Rodericks, 63, lives with his wife, Diane on Plum Road in the city. They have four children and two grandchildren. Rodericks is also a regular contributor to the East Providence Reporter.
School Board Member Cahoon to seek Ward 3 Council Seat
Nathan Cahoon, currently a Ward Three School Committee member has announced that he is a candidate for the Ward Three City Council seat in the November 2018 election. That seat is now held by Joe Botelho. "I'll be seeking election to the East Providence City Council in 2018. I will seek to represent the constituents of my neighborhood, right here in Ward 3," said Cahoon in a social media statement. "I've enjoyed my time on the School Committee, and I'd like to think I've contributed some to the improvement of our schools. But I'm ready for a new challenge. If you'll have me, I'll continue working as hard for you as I have over the past three-plus years. I believe in this City, I love the people, and I want to do everything I can to make us the envy of Rhode Island, if not the world," Cahoon added.
Cahoon is chairing the committee looking into the construction of a new high school in East Providence. He is an advocate for placing the issue on the November ballot for the public to decide. "Everyone will have all the information necessary to make an informed decision on the needs of our high school and community going forward," Cahoon said at a recent council meeting. "The voters will know everything that we know."
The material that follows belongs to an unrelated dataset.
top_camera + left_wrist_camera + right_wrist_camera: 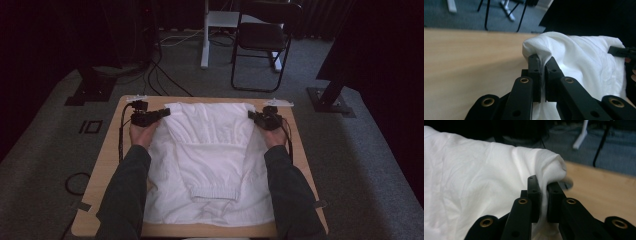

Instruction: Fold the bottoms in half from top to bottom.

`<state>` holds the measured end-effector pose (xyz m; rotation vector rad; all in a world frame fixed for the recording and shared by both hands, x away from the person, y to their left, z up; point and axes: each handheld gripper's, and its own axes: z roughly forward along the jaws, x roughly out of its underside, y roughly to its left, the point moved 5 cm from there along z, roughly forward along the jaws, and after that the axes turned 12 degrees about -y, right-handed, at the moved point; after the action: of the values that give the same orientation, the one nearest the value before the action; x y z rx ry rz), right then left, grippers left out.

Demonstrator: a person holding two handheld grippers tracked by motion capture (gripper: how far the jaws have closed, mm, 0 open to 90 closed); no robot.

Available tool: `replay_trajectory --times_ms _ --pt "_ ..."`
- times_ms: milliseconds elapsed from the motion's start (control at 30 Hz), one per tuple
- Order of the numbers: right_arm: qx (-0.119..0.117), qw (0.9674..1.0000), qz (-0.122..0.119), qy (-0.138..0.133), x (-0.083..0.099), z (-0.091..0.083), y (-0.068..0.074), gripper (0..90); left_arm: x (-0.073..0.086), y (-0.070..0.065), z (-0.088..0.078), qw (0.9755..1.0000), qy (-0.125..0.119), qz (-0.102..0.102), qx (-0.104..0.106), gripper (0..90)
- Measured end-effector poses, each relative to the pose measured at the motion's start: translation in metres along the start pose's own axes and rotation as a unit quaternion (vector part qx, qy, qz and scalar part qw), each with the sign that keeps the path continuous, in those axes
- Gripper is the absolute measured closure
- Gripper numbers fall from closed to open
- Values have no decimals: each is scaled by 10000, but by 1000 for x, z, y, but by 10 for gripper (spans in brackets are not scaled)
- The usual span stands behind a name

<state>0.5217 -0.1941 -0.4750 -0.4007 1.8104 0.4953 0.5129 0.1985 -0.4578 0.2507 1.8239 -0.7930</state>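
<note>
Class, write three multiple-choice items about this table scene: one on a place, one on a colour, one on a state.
1. Where does the left hand-held gripper grip the white garment?
A far left corner
B near hem
C middle

2. What colour is the garment?
A blue
B white
C red

3. How do the right hand-held gripper jaws stand?
A wide open
B shut on cloth
C shut on nothing

Answers:
1 A, the high view shows it at the far left corner.
2 B, it is white in every view.
3 B, the right gripper view shows fabric pinched between the jaws.
</note>
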Motion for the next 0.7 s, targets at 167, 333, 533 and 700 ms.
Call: replay_trajectory --times_ms 167,333,533,700 --pt "-170 9993 -280 -161 -11 -16 7 835 -1 -11 -13 9997 -2 227 99 864" --pt "-479 9975 -463 -252 -1 -48 20 834 12 -31 -47 9974 -160 458 532 864" --pt "-762 9946 -644 -284 13 -84 37 831 30 -46 -75 9953 -121 627 728 865" --pt "-882 9942 -543 -302 24 -96 43 830 52 -55 -95 9945 -1 712 765 864"
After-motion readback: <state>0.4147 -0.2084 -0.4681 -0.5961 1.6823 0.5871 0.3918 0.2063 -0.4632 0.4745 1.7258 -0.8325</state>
Cahoon is a 1993 graduate of East Providence High School. He graduated number two academically in his class and is a graduate of Brown University. Cahoon also received an appointment to the U.S. Air Force Academy. In 2006 Cahoon earned a Master’s Degree in Bioinformatics from Northeastern University in 2006. He taught Advanced Placement and Introductory Biology at Classical High School and has worked for as a Desk Pilot and Power Point Engineer for the United States Air Force. He is currently working for the U.S. General Service Administration.
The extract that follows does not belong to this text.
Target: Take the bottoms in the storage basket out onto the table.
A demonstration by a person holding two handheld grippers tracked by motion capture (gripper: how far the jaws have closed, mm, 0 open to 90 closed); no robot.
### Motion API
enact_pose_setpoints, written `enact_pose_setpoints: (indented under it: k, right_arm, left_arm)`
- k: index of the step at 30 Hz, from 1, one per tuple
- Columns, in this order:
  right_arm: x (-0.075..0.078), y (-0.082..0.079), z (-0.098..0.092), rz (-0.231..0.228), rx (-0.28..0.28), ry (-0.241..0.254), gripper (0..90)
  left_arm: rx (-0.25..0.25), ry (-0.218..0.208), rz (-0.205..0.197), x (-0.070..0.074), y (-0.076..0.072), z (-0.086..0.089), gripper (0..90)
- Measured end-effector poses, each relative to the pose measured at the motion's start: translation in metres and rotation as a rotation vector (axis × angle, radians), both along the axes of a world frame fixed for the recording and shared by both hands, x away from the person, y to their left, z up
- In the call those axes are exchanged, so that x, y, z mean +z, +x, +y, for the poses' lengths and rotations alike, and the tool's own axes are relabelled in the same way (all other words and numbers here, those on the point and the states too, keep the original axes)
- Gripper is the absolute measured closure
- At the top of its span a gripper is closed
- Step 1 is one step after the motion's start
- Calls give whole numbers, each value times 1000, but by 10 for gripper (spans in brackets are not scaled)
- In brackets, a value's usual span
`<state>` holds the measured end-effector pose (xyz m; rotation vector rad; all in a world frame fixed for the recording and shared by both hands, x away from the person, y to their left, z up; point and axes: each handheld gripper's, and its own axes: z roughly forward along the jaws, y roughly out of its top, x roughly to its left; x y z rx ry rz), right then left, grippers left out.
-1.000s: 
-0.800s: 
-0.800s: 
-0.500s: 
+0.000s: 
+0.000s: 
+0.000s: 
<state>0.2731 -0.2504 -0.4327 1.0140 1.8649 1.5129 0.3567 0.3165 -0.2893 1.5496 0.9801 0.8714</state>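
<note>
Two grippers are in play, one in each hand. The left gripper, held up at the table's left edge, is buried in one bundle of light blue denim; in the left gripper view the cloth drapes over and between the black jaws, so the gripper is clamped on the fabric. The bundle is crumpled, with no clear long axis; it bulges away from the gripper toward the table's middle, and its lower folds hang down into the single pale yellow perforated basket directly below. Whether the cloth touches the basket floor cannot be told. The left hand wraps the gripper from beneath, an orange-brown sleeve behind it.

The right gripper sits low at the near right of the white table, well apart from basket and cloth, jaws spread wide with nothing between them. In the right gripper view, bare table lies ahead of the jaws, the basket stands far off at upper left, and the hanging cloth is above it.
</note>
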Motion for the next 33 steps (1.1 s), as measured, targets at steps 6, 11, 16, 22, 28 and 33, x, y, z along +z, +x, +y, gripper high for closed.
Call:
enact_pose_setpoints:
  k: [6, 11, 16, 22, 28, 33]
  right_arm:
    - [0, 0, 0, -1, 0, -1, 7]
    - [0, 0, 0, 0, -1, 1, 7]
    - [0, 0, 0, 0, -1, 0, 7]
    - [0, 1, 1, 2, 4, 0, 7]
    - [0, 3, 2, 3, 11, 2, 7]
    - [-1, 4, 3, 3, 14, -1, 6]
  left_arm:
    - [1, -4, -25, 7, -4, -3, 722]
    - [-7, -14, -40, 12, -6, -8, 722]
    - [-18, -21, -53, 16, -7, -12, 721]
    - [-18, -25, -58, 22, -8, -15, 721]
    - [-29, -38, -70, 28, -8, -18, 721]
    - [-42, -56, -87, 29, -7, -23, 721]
"I'm running for city council because I'm convinced I can do the job. I'll bring to the office leadership honed by eight years as a military officer; understanding of Government budgets and funding streams gained over two decades in public service; and an unmatched dedication to the men, women and children of this community. I'm the guy for the job, and I look forward to proving it in the next year," Cahoon said.
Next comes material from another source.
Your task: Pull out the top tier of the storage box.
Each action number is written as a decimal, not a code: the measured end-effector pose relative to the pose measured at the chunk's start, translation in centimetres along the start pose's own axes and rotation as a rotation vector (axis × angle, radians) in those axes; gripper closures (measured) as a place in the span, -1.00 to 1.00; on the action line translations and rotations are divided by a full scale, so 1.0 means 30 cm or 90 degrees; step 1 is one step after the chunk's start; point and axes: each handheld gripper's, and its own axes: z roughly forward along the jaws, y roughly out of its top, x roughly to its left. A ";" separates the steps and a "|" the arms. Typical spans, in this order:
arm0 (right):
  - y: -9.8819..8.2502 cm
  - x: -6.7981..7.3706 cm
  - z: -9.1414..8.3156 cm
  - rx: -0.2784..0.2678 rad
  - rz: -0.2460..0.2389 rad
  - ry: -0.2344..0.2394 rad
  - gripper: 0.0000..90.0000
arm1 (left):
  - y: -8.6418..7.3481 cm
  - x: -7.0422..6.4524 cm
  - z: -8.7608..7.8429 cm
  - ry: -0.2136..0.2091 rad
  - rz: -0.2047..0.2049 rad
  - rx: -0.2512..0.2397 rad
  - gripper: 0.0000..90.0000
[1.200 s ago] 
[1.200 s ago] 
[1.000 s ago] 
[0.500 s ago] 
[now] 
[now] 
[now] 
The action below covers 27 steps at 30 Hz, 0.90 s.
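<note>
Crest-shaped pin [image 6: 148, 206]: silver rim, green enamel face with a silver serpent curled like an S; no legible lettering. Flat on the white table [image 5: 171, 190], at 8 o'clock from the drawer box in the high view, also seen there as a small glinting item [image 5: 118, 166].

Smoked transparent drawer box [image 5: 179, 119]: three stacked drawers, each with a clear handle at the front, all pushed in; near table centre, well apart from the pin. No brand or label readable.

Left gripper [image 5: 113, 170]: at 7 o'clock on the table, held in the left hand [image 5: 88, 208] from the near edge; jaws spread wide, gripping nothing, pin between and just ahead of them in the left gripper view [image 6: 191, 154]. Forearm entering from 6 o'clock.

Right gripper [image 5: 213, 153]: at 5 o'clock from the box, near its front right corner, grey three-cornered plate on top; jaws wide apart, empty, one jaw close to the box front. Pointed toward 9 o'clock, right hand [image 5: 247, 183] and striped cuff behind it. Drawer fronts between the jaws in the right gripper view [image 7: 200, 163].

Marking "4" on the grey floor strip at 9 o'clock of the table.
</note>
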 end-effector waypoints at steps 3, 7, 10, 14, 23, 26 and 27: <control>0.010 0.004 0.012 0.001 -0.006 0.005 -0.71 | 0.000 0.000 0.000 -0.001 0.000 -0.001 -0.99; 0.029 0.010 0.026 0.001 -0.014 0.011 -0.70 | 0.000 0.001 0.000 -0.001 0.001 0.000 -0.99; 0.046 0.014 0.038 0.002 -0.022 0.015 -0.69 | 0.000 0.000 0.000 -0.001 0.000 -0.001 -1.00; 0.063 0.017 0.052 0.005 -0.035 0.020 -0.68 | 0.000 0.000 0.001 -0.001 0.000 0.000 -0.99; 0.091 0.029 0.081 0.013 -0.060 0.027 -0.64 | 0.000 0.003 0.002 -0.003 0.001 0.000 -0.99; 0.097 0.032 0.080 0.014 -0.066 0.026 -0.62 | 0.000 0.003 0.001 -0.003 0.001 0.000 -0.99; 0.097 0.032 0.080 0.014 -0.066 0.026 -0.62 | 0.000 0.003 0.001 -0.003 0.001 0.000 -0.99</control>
Cahoon has been a strong supporter of educational needs of the community. "East Providence public schools gave me the opportunity to attend Brown University, and to earn a commission in the United States Air Force. I will continue to do all I can to ensure the same opportunities exist for our kids today," he told The Reporter.
"It takes long days and longer nights to make sure the team is ready when opportunity calls. And it never hurts to have a knack for problem solving when those unforeseeable issues arise. My entire professional career has prepared me for this important role. My time as a Captain in the United States Air Force honed my leadership skills. Also, my experience in the Federal Government has helped me learn to navigate the tricky waters of law and budget cycles to complete the mission while ensuring best value for the American taxpayer," continued Cahoon. Cahoon lives on Greenwich Avenue with his wife, Jennifer Gillooly Cahoon and their two children.